= Kinase tyrosine-based inhibitory motif =

Type of motif in immunology

The term Kinase tyrosine-based inhibitory motif (KTIM) was coined by a group of immunology researchers from McGill University, Montreal, Quebec, Canada in 2008 to represent any immunoreceptor tyrosine-based inhibitory-like sequence motif, with the consensus sequence I/V/L/SxYxxL/V, found in a kinase and regulating its activity.

One major way in which cells respond to stimuli is through signal transduction pathways, whereby a ligand binds to a receptor, causing conformational changes that lead to a cascade of events in intracellular signalling molecules. This ultimately ends up in the translocation of transcription factors to the nucleus altering the expression of target genes, therefore affecting specific cellular functions. One way activation signals can be counteracted is through the triggering of different receptors bearing immunoreceptor tyrosine-based inhibitory motifs (ITIMs) in their cytoplasmic tails.

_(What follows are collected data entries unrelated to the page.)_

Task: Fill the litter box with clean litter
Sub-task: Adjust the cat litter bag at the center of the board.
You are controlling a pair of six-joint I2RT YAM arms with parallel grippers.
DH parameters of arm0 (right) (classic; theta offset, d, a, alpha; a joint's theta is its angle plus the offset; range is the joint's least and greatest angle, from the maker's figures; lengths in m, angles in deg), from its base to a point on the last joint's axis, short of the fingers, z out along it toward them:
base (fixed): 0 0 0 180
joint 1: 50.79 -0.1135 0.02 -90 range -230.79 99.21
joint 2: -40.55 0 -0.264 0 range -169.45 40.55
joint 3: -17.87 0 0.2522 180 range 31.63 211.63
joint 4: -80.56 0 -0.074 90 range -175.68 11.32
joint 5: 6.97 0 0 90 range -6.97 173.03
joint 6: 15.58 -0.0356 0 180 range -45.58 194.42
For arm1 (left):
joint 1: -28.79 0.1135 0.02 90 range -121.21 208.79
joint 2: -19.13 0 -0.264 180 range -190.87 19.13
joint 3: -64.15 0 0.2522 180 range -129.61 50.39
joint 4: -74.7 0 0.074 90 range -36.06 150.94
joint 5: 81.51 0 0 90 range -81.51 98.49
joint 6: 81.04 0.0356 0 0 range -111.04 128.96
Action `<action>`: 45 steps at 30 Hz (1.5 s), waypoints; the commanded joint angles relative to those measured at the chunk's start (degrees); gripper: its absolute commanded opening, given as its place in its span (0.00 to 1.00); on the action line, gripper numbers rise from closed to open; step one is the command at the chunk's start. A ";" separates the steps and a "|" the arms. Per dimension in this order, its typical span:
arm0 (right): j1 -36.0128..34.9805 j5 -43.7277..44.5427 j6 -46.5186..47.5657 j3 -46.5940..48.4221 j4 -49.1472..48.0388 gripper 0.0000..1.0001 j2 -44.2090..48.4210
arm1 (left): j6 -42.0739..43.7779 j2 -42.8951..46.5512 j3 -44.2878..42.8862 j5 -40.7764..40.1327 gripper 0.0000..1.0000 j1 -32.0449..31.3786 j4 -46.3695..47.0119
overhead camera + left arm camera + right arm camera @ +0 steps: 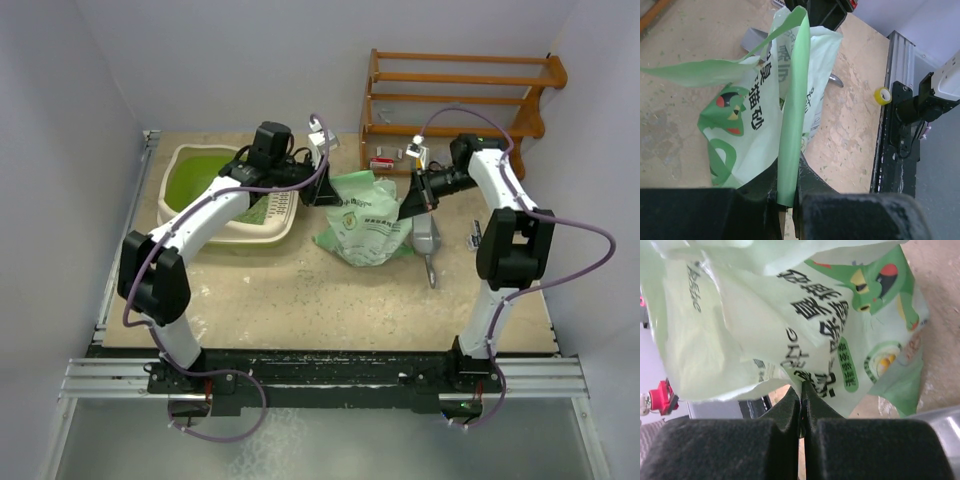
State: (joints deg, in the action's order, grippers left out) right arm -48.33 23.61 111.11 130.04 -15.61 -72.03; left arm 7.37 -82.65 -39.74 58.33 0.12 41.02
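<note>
Top external view: the litter box (190, 215) sits on the table (300, 300) in the upper left of the frame, well clear of the arm bases. Its inside is lime green; this is probably the litter (195, 185), though single pellets cannot be made out at this range. A pale green printed bag (365, 230) stands at the centre of the frame, just right of the box. The left gripper (322, 192) is at the bag's upper left edge and the right gripper (408, 208) at its upper right edge. A grey scoop (428, 245) lies touching the bag's right side. A wooden rack (460, 95) stands in the upper right.

Left wrist view: the fingers (760, 197) are clamped on a folded green strip of the bag's edge, which runs up the middle of the frame. A yellow tape roll (883, 95) lies at right.

Right wrist view: the fingers (785, 412) are pressed together, pinching the bag's lower edge at centre. A red object (662, 395) shows at the left edge.
</note>
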 commanded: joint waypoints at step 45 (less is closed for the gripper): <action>11.50 10.88 -23.57 -12.89 -33.42 0.53 36.96 | -14.08 30.46 33.95 -33.39 0.79 0.54 43.88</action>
State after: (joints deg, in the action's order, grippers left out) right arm -35.11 29.43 105.97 123.22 -20.75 -40.62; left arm -2.64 -57.12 -11.54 24.39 0.36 67.59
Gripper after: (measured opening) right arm 0.371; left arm 0.787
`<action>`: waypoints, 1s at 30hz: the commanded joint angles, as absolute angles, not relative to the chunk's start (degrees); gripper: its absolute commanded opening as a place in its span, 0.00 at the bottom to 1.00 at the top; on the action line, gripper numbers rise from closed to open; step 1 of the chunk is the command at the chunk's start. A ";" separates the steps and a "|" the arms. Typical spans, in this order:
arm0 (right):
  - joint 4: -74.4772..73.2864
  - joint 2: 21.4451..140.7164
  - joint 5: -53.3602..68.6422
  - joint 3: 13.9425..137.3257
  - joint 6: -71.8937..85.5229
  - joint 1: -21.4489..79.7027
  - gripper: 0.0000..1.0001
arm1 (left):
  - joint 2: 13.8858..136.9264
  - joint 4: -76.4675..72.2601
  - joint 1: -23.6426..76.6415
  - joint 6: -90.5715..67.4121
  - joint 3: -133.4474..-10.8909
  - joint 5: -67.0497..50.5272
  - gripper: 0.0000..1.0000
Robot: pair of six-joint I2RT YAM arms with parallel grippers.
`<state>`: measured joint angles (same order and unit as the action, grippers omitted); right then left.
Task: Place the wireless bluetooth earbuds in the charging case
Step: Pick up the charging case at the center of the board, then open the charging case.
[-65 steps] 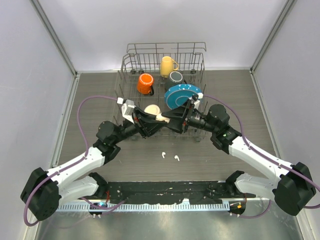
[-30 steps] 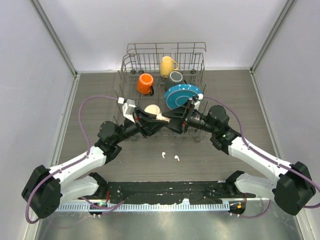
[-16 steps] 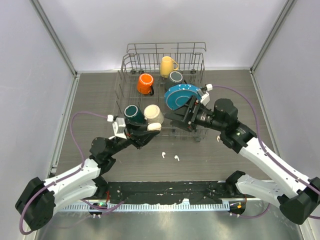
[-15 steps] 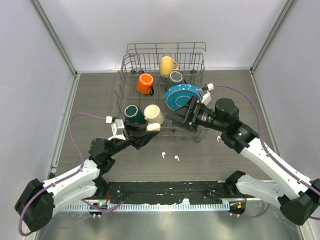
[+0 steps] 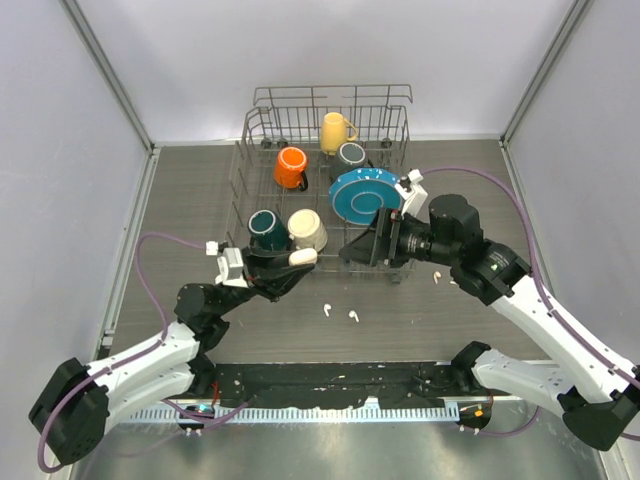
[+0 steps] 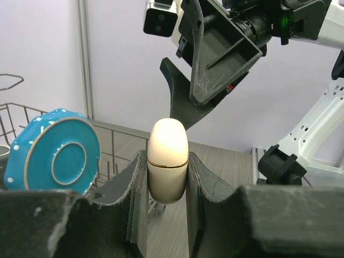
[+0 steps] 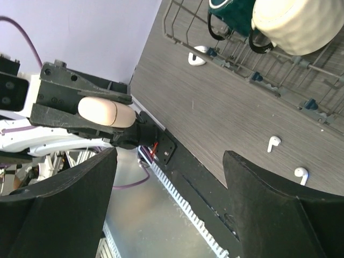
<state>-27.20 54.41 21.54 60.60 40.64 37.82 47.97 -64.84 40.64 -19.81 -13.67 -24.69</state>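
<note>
My left gripper [image 5: 298,258] is shut on the charging case [image 5: 304,256], a cream oval shell with a thin gold seam, lid closed. It stands upright between the pads [image 6: 135,188] in the left wrist view, where the case [image 6: 168,141] fills the middle. My right gripper [image 5: 365,250] hangs open and empty just right of it, above the rack's front edge; its jaws [image 7: 169,161] stand wide apart. Two white wireless bluetooth earbuds [image 5: 326,310] [image 5: 353,316] lie on the table below both grippers, also visible as earbuds [image 7: 274,143] [image 7: 300,174] in the right wrist view.
A wire dish rack [image 5: 250,130] at the back holds an orange mug [image 5: 291,167], a yellow mug [image 5: 335,131], a grey mug [image 5: 351,155], a teal plate [image 5: 365,192], a dark green mug [image 5: 266,227] and a cream mug [image 5: 306,229]. Another small white piece [image 5: 437,278] lies under my right arm.
My left arm has drawn back toward the near left, still holding the case. My right gripper opened, came off the case and withdrew to the right.
</note>
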 commanded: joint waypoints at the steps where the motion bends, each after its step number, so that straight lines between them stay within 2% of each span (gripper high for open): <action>1: -25.75 55.37 21.62 63.45 38.06 40.25 0.85 | 50.01 -73.29 40.87 -21.70 -13.36 -24.96 0.00; 13: -25.22 61.52 13.19 68.29 36.74 49.92 0.85 | 53.09 -74.89 40.78 -23.12 -14.85 -28.73 0.00; 30: -24.44 62.93 7.21 68.12 38.58 50.19 0.85 | 50.36 -68.38 40.78 -22.32 -17.58 -34.00 0.00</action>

Several transmembrane receptors are negatively regulated through recruiting cytosolic SH2 domain-containing proteins such as SHP-1 to immunoreceptor tyrosine-based inhibitory motifs (ITIMs) that they possess. ITIM-like motifs (KTIMs) were shown to exist in non-receptor proteins and to play a key role in their regulation.

==Difference between KTIM and ITIM==
The main difference between ITIM and KTIM is that KTIM was shown to be found in a cytosolic protein (IL-1 receptor-associated Kinase 1 (IRAK-1)) and not in a transmembrane protein such as the case with ITIMs.

==KTIM function==
KTIMs are speculated to play a regulatory role in the negative regulation of many kinases in addition to IRAK-1, and can thus represent a novel regulatory mechanism in a wide range of cellular kinases. The mode of action of KTIMs is similar to ITIMs and involves recruiting SH2 domain-containing proteins such as SHP-1.